**Recorded information**

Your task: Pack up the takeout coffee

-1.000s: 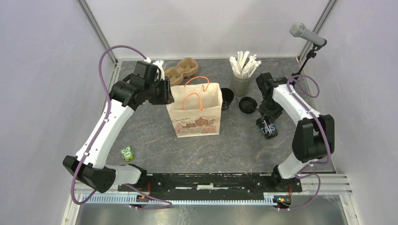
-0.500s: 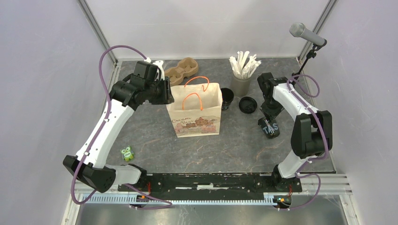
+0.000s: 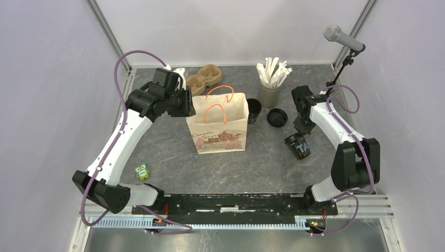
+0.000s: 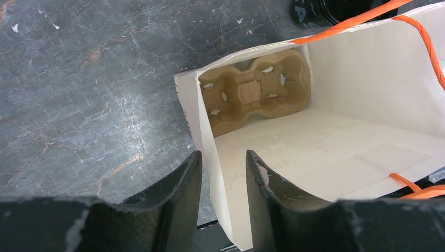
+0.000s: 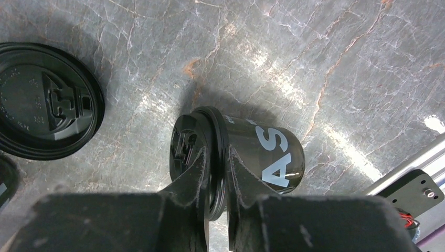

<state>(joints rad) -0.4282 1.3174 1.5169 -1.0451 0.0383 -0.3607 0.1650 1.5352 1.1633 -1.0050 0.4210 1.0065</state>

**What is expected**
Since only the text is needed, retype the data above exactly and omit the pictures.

**Result of the task**
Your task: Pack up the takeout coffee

-1.000s: 
-0.500s: 
+0.000s: 
+0.000s: 
+0.000s: 

<state>(joints rad) -0.4282 1.3174 1.5169 -1.0451 0.0383 -0.3607 0.1650 1.5352 1.1633 -1.0050 0.4210 1.0065</state>

This completes the response.